Posted on 08:14 by Unknown

I was a bit busy last week, with a visitor, posting a paper, etc. so I didn't get to comment on the Nobel prizes.

The dark energy prize is richly deserved (see slides from a colloquium on dark energy I've given a few times; includes above figure). These guys have discovered where most of the energy in the universe is, and may have determined the ultimate fate of the universe on cosmological scales. I note Saul Perlmutter was awarded 1/2 the prize and the other two guys each received 1/4. This may seem like petty credit splitting, but in this case it is appropriate as Perlmutter's group at LBNL have been working on supernova astronomy for a long time trying to get it to work. (Since when I was a grad student!) Perlmutter attributes the original idea to Luis Alvarez, perhaps the greatest experimentalist of the 20th century.

In finding that the universe is on a path to runaway expansion, you had to find type Ia supernovae, which can act as distance markers. How did you get involved with supernova searching?

I was at the University of California at Berkeley for graduate school. One of the heroes here at Berkeley is Luis Alvarez. The tradition that he started is looking for interesting science no matter where it is and then finding tools to do those things. For example, he invented one of the first steady cams.

One of his protégés was my professor, Richard Muller. There was a project to do a superautomated supernova search that Luis Alvarez had suggested to Rich. They had just done one of the first adaptive-optics experiments.

...

To what do you most attribute your scientific success?

I think the biggest thing is, first of all, being willing to learn things, being willing to pick up a new area, but also just being able to work with other people. Most of these jobs are too big for any one person. You end up trying to find a team of people who are as excited as you are and want to push the technique forward. I'm always struck by the fact that the image of the scientist is as a lone person wearing a lab jacket in the lab by themselves for hours, whereas my sense is that maybe the single most important thing for a scientist, aside from being able to think of good questions, is figuring out good people to work with and enjoying the process of inventing ideas together with other people.
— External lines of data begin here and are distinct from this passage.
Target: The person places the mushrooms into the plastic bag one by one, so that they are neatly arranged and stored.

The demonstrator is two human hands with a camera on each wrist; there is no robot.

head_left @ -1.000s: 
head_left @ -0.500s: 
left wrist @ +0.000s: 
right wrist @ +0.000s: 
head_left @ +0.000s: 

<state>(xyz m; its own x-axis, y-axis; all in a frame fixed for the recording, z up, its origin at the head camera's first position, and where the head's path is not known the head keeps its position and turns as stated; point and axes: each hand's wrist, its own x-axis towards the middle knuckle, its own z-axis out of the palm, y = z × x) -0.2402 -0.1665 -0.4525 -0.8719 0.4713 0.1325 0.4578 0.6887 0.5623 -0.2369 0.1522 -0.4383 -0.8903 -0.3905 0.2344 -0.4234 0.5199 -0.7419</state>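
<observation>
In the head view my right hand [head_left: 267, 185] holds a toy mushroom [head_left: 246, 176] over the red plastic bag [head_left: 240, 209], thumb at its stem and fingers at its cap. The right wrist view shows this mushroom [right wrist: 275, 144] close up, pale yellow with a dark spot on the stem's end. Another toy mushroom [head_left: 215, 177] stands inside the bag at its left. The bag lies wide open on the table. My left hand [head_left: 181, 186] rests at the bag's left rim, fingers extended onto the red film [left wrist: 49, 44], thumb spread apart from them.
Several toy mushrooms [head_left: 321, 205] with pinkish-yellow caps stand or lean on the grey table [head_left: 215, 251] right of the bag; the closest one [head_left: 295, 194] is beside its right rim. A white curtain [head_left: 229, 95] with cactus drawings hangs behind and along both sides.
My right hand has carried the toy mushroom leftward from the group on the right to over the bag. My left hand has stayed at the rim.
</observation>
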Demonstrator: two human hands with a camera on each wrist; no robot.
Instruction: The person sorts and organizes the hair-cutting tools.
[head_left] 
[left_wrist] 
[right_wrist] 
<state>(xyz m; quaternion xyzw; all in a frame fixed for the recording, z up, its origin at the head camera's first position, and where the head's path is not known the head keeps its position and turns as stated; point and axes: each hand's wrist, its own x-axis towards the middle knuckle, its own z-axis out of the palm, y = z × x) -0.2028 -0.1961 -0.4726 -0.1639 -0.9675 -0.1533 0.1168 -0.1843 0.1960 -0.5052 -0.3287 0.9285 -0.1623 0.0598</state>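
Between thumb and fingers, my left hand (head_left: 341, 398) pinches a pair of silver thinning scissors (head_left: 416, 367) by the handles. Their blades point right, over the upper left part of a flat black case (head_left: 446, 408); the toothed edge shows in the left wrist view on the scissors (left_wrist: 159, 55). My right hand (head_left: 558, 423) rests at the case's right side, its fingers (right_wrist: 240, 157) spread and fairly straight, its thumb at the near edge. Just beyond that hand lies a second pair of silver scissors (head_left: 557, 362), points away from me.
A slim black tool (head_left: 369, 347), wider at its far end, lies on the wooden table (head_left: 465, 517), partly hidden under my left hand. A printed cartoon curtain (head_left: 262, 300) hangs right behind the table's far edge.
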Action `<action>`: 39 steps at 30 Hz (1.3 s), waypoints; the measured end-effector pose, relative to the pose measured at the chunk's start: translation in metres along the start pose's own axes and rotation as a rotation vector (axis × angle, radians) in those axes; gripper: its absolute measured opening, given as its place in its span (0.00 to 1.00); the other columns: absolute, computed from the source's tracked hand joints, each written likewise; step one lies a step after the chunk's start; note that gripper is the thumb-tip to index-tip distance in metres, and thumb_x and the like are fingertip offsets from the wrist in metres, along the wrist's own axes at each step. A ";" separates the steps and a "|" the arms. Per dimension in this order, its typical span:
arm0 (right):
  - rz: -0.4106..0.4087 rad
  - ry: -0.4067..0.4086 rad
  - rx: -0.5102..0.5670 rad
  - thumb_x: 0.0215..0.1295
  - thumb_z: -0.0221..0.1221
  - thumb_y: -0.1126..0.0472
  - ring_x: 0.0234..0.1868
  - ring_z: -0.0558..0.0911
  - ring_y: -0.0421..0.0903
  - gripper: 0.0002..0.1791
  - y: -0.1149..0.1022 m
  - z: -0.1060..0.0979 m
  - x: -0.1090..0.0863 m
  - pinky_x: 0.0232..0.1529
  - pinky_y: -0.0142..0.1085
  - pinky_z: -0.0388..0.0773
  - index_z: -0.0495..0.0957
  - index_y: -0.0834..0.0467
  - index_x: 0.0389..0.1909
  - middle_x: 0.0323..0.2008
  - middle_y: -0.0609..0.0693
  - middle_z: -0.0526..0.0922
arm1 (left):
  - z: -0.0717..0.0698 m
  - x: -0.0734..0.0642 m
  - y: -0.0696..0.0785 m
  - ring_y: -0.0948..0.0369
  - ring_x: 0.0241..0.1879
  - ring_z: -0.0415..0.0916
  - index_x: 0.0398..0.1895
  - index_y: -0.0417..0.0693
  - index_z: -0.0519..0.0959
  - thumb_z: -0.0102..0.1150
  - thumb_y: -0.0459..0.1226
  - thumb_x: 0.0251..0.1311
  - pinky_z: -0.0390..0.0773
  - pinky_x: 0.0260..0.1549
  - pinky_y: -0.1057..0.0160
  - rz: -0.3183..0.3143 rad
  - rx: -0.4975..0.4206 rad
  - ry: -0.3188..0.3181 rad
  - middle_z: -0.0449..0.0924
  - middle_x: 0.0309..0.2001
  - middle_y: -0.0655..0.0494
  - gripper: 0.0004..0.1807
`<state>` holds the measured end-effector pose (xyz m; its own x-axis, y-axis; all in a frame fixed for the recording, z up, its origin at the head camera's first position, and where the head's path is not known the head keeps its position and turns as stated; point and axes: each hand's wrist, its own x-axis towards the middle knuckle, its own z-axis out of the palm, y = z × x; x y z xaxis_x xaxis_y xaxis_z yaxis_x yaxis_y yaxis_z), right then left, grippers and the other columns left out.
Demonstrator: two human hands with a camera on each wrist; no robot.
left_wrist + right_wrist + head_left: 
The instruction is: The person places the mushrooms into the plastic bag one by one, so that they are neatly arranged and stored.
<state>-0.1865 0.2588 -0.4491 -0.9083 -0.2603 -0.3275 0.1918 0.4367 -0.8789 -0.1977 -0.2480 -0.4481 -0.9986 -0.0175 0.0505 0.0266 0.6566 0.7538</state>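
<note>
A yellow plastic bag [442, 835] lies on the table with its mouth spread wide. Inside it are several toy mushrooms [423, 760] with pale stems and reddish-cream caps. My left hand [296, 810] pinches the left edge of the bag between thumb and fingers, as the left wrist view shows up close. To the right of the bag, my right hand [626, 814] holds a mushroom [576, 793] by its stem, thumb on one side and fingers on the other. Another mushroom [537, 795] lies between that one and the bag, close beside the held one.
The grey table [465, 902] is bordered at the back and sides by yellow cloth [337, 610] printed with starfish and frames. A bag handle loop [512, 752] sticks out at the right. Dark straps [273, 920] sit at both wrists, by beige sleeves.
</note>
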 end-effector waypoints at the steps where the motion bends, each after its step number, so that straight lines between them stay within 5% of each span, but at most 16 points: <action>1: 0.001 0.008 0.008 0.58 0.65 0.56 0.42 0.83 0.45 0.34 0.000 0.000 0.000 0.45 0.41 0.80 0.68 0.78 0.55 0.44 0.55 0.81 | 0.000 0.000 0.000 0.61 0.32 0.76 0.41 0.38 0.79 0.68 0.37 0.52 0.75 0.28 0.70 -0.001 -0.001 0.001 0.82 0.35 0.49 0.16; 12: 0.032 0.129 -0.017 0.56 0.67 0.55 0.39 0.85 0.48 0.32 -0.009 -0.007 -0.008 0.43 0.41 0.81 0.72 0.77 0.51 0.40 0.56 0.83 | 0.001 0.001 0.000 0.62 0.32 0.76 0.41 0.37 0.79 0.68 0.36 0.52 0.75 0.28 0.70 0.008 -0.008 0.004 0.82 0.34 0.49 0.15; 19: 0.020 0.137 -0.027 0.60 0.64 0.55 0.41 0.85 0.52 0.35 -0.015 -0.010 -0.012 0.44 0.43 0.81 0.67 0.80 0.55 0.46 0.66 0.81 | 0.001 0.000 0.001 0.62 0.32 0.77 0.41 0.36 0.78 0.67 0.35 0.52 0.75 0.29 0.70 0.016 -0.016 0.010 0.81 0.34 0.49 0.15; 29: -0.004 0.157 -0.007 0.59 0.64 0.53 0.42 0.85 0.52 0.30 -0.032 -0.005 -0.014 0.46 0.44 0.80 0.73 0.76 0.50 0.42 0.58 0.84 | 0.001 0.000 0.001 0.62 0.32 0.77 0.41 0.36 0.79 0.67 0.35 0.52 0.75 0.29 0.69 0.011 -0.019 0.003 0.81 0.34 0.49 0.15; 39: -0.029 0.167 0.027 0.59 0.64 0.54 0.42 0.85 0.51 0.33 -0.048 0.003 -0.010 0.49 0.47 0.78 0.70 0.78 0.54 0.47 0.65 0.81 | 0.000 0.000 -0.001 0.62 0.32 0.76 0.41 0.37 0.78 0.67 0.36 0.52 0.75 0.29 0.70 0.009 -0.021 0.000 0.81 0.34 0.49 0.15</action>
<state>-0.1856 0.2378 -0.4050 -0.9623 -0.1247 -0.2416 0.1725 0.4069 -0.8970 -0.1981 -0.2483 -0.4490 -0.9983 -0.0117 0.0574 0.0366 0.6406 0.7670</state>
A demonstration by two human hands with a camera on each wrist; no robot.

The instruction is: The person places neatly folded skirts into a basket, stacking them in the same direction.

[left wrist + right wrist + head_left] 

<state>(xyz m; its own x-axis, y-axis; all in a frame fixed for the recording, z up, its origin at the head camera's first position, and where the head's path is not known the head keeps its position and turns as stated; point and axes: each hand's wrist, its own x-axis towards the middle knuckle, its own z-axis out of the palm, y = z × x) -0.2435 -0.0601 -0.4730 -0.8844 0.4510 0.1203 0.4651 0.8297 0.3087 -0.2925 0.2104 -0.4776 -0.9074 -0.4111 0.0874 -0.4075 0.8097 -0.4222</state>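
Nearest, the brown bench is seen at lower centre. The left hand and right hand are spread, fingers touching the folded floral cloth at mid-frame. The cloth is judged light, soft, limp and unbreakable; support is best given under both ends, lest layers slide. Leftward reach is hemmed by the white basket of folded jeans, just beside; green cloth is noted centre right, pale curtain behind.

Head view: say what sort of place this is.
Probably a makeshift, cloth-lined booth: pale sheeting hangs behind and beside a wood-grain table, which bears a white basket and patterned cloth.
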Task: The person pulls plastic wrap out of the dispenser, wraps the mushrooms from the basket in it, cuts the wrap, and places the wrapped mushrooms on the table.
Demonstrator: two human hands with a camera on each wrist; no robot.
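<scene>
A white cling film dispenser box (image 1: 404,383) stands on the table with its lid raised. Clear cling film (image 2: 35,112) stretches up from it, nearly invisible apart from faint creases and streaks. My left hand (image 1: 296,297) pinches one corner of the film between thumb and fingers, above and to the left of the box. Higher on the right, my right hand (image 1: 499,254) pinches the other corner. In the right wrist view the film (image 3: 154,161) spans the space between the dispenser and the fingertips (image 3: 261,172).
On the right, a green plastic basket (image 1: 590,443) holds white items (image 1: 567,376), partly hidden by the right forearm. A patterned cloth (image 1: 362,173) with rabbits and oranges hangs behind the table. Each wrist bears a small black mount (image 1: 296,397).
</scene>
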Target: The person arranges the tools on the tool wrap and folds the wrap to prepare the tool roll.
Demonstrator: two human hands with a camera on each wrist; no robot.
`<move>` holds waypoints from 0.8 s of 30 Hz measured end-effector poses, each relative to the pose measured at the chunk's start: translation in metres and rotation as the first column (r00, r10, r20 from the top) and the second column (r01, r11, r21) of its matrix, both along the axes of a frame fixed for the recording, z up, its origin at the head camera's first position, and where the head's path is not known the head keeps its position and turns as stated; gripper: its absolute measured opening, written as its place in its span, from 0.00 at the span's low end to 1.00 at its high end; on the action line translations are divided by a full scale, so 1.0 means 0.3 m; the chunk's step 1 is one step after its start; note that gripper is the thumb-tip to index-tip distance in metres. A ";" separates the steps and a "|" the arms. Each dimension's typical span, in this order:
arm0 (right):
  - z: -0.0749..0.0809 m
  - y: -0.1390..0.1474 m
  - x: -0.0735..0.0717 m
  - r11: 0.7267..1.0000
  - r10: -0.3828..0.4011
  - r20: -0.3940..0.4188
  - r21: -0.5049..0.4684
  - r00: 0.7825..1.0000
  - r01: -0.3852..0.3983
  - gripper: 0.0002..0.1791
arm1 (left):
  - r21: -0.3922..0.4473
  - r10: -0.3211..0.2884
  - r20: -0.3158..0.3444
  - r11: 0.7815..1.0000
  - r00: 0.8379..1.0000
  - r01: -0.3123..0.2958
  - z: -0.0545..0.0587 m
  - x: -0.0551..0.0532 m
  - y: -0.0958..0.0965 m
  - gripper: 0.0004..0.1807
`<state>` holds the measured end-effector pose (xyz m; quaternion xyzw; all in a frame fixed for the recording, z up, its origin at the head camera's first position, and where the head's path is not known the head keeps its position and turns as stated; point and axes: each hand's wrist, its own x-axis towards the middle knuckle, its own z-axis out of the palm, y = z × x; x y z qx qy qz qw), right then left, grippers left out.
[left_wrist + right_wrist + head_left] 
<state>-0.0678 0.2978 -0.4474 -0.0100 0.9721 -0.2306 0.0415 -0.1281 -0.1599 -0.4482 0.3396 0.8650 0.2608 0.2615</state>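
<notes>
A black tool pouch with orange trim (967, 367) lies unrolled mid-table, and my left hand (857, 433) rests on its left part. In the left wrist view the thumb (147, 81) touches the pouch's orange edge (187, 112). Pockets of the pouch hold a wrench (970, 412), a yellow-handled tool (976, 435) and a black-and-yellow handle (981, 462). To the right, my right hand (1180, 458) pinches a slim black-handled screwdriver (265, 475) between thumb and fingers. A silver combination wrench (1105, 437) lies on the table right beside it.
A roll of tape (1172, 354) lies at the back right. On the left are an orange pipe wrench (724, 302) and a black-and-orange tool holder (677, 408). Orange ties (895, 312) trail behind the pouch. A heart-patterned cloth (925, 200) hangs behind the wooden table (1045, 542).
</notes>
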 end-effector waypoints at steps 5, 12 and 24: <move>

You can add one more Nobel prize to the Berkeley lab collection:




I don't have too much to say about the quasicrystal prize, except that there are several curious aspects (this is mostly second hand stuff I picked up from colleagues): 1. the chemists gave a prize for a physics discovery, and seem to have botched the job: 2. they left out the theorist who was instrumental in convincing people that Shechtman's result was for real (Steinhardt had worked out the theory of quasicrystals out already, and even coined the name!) and 3. Shechtman's group at NIST (where he made the discovery) didn't believe the result and his boss kicked him out!